* [Your objective]: Your response should contain every line from the data below that holds the string "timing".

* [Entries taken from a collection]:
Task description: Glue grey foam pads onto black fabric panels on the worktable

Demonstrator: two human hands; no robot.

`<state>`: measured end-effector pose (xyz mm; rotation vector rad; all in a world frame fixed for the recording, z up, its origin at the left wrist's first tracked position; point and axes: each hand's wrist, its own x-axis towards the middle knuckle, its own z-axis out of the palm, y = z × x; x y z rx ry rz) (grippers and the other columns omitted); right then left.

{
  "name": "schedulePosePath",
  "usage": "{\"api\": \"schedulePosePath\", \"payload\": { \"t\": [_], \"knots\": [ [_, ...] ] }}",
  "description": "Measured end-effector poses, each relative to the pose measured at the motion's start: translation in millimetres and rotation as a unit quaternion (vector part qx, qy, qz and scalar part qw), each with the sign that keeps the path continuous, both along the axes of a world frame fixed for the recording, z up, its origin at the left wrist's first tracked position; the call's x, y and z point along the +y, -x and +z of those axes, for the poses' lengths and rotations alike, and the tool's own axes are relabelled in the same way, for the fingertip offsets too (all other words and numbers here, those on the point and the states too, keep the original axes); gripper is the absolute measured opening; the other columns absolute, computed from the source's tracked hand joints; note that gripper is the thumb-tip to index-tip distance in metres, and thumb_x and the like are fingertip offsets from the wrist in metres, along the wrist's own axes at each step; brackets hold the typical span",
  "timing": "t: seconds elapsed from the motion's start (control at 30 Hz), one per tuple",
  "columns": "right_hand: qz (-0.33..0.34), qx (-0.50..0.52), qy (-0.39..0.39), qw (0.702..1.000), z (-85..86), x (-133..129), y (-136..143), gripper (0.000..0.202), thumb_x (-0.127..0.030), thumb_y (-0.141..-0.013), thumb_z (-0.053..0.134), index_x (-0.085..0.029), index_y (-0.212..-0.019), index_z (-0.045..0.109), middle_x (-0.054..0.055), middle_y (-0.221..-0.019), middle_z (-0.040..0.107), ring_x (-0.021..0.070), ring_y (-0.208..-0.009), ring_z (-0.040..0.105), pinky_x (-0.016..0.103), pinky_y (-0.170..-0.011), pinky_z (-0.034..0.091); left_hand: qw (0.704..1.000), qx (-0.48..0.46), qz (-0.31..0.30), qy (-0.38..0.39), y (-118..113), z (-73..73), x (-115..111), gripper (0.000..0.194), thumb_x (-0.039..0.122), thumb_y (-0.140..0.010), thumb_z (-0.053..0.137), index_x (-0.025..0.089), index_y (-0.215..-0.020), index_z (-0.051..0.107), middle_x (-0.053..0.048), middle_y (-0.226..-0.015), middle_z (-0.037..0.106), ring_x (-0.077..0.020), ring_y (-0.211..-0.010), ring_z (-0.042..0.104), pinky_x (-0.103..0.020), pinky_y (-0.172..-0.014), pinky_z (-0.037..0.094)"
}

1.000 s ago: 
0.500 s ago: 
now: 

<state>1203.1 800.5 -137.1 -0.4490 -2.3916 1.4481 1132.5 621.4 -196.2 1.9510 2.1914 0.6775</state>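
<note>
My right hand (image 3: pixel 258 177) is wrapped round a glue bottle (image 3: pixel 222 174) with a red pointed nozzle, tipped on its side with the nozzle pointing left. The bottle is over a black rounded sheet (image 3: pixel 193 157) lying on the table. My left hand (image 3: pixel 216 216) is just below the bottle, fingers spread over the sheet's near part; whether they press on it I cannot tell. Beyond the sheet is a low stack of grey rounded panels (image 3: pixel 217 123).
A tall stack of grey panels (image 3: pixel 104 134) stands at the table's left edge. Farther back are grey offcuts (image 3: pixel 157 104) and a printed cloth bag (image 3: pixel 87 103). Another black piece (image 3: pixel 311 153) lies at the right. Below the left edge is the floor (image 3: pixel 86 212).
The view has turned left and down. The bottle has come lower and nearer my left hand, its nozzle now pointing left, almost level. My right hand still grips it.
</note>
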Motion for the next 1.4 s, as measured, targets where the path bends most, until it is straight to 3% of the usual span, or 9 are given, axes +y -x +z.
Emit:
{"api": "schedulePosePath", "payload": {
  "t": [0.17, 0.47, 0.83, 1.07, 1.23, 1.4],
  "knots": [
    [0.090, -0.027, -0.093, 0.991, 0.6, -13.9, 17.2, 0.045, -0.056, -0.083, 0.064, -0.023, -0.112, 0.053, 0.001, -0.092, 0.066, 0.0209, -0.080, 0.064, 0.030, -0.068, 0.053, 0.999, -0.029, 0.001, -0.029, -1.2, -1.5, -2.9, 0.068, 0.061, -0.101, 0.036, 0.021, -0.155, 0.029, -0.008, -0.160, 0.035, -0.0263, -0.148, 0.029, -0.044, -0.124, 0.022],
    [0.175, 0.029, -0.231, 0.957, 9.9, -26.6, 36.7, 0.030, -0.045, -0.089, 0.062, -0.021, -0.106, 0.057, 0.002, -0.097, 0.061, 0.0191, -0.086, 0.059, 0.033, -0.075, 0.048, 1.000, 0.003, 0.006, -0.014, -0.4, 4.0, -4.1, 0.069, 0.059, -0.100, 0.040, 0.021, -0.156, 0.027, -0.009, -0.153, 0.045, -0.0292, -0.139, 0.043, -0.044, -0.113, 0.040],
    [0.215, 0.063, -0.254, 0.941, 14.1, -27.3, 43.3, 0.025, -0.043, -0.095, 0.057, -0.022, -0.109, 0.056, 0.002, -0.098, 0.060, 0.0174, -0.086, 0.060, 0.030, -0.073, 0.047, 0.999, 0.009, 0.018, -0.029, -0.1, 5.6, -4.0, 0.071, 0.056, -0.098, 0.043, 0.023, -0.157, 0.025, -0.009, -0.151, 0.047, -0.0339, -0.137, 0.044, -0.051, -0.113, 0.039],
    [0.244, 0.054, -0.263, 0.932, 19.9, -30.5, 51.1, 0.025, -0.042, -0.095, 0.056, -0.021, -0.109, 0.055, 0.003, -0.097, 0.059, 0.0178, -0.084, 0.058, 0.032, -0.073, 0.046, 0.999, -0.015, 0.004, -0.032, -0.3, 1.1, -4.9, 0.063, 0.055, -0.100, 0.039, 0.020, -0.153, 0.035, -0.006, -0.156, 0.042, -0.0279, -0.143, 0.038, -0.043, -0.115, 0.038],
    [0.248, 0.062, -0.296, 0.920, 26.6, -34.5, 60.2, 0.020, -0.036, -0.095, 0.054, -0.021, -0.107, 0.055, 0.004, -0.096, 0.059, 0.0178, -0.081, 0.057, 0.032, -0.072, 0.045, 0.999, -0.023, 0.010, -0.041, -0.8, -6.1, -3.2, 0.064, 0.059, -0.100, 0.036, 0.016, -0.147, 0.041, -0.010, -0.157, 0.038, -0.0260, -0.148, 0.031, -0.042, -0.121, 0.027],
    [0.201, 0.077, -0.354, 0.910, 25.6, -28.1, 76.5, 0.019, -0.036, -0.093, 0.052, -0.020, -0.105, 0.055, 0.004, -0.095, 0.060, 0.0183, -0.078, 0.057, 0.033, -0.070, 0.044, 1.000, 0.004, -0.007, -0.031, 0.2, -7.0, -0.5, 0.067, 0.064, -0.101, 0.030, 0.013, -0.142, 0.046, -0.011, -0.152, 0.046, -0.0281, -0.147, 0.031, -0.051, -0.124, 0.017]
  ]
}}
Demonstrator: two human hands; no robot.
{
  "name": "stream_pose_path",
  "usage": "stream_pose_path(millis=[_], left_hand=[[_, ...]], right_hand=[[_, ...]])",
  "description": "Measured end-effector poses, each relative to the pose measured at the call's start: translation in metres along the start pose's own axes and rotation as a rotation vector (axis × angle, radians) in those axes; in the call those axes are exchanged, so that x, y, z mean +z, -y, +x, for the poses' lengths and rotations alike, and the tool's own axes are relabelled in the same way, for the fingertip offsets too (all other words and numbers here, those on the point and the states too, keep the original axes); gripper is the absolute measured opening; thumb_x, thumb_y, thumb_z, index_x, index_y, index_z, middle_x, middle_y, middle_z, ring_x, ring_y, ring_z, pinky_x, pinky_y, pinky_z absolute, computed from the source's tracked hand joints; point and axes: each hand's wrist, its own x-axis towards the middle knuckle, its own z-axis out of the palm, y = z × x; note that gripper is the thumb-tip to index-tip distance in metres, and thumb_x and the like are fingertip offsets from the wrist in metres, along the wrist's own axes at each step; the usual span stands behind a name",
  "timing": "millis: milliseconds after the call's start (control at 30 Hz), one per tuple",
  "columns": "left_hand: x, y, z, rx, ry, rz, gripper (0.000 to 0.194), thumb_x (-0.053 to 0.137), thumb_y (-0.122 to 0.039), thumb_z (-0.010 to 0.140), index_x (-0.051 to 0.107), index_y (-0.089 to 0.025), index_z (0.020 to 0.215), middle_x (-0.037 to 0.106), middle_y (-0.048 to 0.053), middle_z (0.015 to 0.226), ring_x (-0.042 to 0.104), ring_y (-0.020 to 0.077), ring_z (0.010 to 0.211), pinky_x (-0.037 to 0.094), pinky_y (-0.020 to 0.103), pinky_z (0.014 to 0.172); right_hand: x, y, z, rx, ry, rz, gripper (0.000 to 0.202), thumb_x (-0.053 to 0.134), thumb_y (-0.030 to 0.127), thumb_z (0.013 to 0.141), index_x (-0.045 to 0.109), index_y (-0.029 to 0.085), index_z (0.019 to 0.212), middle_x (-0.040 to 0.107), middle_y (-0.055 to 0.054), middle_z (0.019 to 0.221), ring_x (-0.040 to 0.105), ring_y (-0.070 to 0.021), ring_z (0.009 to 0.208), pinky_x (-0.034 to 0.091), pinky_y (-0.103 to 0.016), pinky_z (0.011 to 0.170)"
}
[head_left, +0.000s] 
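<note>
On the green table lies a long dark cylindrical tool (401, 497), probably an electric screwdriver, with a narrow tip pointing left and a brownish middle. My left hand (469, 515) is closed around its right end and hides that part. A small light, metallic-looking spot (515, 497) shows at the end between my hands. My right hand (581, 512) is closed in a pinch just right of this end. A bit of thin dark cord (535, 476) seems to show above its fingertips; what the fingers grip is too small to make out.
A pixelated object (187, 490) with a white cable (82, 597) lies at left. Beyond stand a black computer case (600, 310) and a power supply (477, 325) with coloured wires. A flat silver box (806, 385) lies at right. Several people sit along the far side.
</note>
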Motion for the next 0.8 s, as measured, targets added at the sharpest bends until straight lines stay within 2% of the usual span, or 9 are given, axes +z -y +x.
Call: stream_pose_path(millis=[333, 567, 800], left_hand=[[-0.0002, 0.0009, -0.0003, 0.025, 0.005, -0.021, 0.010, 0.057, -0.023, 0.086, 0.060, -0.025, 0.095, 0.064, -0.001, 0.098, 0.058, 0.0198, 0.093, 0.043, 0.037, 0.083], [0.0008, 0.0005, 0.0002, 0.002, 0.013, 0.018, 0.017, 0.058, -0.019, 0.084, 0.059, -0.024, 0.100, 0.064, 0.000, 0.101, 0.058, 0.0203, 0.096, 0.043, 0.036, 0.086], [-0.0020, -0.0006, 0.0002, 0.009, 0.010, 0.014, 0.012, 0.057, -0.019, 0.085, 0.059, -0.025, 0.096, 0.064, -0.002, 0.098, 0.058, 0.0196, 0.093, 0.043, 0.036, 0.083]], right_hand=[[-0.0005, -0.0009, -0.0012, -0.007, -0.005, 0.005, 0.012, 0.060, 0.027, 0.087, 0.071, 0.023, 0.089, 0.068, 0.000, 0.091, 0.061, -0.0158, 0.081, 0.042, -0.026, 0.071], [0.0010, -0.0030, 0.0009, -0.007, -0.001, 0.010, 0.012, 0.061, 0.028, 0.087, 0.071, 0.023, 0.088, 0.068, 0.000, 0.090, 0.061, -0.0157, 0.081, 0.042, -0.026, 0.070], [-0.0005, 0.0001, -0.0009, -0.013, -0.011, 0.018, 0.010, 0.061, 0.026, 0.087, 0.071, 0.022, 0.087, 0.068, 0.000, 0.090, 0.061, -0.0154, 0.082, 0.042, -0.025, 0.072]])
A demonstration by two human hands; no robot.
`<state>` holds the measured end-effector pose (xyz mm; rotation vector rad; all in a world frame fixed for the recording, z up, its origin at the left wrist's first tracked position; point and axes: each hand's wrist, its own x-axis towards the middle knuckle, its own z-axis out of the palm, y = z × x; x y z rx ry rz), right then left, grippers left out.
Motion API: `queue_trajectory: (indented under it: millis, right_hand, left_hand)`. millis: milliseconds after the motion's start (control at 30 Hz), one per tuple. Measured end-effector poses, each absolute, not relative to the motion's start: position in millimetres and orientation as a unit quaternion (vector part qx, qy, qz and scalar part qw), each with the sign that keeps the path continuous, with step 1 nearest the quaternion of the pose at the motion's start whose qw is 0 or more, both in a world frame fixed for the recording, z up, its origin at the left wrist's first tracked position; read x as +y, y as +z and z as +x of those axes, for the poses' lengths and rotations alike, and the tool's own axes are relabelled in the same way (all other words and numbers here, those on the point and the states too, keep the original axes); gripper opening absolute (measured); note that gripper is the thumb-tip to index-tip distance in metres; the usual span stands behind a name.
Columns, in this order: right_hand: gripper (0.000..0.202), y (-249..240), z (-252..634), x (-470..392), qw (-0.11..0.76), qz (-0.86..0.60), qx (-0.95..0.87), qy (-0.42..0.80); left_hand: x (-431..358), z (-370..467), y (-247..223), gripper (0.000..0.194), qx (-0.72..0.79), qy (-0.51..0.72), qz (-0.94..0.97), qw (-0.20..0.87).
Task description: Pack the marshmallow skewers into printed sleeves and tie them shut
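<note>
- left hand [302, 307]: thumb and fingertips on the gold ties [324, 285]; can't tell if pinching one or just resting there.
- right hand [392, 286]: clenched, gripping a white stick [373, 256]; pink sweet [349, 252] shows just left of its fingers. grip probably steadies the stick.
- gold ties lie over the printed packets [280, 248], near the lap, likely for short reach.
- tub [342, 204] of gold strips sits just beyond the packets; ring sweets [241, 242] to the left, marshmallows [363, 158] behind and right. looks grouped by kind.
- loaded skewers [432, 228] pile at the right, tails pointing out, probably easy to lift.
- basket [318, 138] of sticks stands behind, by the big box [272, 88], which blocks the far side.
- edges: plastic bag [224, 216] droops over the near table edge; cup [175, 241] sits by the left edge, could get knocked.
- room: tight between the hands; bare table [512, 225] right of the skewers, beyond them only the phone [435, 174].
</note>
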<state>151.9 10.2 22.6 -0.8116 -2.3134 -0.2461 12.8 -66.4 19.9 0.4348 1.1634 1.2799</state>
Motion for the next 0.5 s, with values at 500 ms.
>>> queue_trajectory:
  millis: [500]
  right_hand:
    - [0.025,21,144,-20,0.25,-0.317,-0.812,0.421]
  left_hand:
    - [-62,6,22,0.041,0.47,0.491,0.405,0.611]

* [Answer section]:
  "timing": "t: seconds elapsed from the motion's start (control at 30 Hz), one per tuple",
  "timing": "millis: milliseconds after the call's start (control at 30 Hz), one per tuple",

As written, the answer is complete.